Computing a Cartesian Product with LINQ

Computing a Cartesian Product with LINQ

Rate This
  • Comments 18

And here we have yet another post inspired by a question on StackOverflow: how do you compute the Cartesian product of arbitrarily many sequences using LINQ? (*)

UPDATE: Ian Griffiths has an interesting series of articles that approaches this question in considerably more depth than I do; check it out!

First off, let's make sure that we know what we're talking about. I'll notate sequences as ordered sets {a, b, c, d,...}. The Cartesian product of two sequences S1 and S2 is the sequence of all possible two-element sequences where the first element is from S1 and the second element is from S2. So for example, if you have the sequences {a, b} and {x, y, z} then their Cartesian product is the sequence of two-element sequences {{a, x}, {a, y}, {a, z}, {b, x}, {b, y}, {b, z}}.

For simplicity's sake, let's assume that S1 and S2 are sequences of the same element type. We certainly could define a Cartesian product of a sequence of strings with a sequence of ints as a sequence of tuples of (string, int), but then it gets quite difficult to generalize this because the C# generic type system does not handle arbitrarily-sized tuples particularly nicely.

LINQ has an operator specifically for making Cartesian products: in "fluent" syntax it is SelectMany, in "query comprehension" syntax it is a query with two "from" clauses:

var s1 = new[] {a, b};
var s2 = new[] {x, y, z};
var product =
    from first in s1
    from second in s2
    select new[] { first, second };


We can of course generalize the Cartesian product to more than two sequences. The Cartesian product of n sequences {S1, S2, ... Sn} is the sequence of all possible n-element sequences where the first element is from S1, the second element is from S2, and so on.

There's a trivial case missing from that definition of course; what is the Cartesian product of zero sequences? Let's say that the Cartesian product of a sequence containing a single empty sequence, that is, { { } }. (See the comments for a justification of why this is a good idea; I had originally thought to use the empty sequence { }, but this is way better. Thanks to commenter Apollonius for the excellent suggestion.)

Note that this gives a reasonable definition for the Cartesian product of a single sequence.

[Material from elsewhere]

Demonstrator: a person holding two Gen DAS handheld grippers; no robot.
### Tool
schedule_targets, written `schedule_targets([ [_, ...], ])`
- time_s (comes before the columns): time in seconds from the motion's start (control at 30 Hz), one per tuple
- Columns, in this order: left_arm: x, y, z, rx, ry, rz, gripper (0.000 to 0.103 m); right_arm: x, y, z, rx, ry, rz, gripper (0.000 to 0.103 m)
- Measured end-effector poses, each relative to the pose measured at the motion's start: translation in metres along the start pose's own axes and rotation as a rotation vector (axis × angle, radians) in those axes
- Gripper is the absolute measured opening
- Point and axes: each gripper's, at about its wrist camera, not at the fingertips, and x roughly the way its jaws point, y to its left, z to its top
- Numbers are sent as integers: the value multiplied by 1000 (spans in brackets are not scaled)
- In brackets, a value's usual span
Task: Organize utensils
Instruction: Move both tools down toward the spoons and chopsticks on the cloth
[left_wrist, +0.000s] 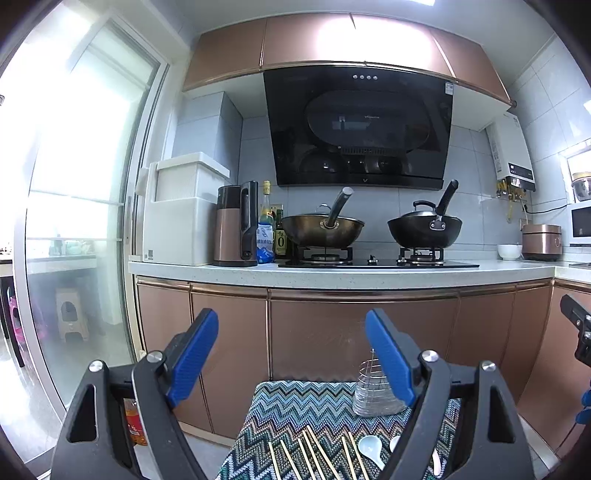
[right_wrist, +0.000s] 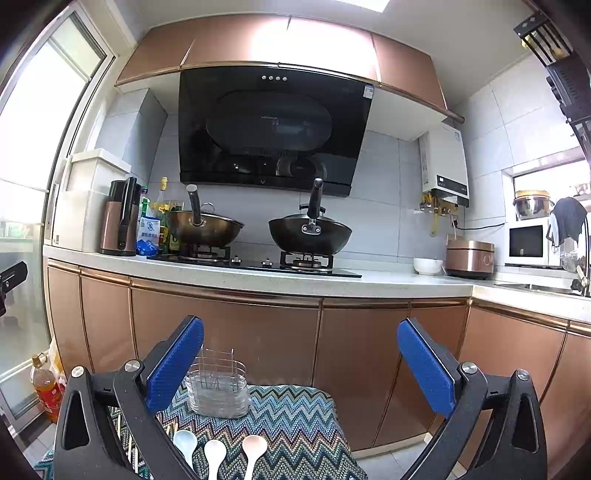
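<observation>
Utensil sorting not yet begun.
Wooden chopsticks (left_wrist: 314, 458) and three ceramic spoons (right_wrist: 216, 456) are left outside the wire holder (right_wrist: 218, 387); both hand-held grippers (left_wrist: 291, 354) (right_wrist: 301, 365) are spread, empty.

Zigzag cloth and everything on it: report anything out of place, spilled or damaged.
Nothing spilled or damaged. The wire holder stands upright at the far end of the zigzag cloth, apparently empty. Three spoons and the chopsticks lie loose on the cloth, unsorted. Both grippers are open, holding nothing.

Bright daylight floods from the left, glare on cabinets (left_wrist: 332, 40), edges fisheye-warped.
</observation>
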Motion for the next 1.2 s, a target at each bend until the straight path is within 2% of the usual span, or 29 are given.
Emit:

The Cartesian product of a sequence containing one sequence, say, {{a, b}}, is the sequence of all possible one-element sequences where the first (and only) element is from {a, b}. So the Cartesian product of {{a, b}} is {{a}, {b}}.

With LINQ you can make the Cartesian product of any number of sequences easily enough if you know how many sequences there are to begin with:

var product =
    from first in s1
    from second in s2
    from third in s3
    select new[] {first, second, third};


But what do you do if you do not know how many sequences there are at compile time? That is, how do you write the body of

public static IEnumerable<IEnumerable<T>> CartesianProduct<T>(this IEnumerable<IEnumerable<T>> sequences)


?

Well, let's reason using induction; that's almost always a good idea when working on recursively-defined data structures.

If sequences contains zero sequences, we're done; we just return { { } }.

How do we compute the Cartesian product of two sequences, say {a, b} and {x, y, z} again? We start by computing the Cartesian product of the first sequence. Let's make the inductive hypothesis that we have some way to do that, so we know its {{a}, {b}}. How do we combine {{a}, {b}} with {x, y, z} to produce the desired Cartesian product?

Well, suppose we go back to our original definition of the Cartesian product of two sequences to get some inspiration. The Cartesian product of {{a}, {b}} and {x, y, z} is the mess {{{a}, x}, {{a}, y}, {{a}, z}, {{b}, x}, {{b}, y}, {{b},z}} which is tantalizingly close to what we want. We do not want to only compute the Cartesian product of {{a}, {b}} and {x, y, z} by making a sequence containing {a} and x, we want to compute the Cartesian product by appending x to {a} to produce {a, x}! Or, put another way, by concatenating {a} with {x}.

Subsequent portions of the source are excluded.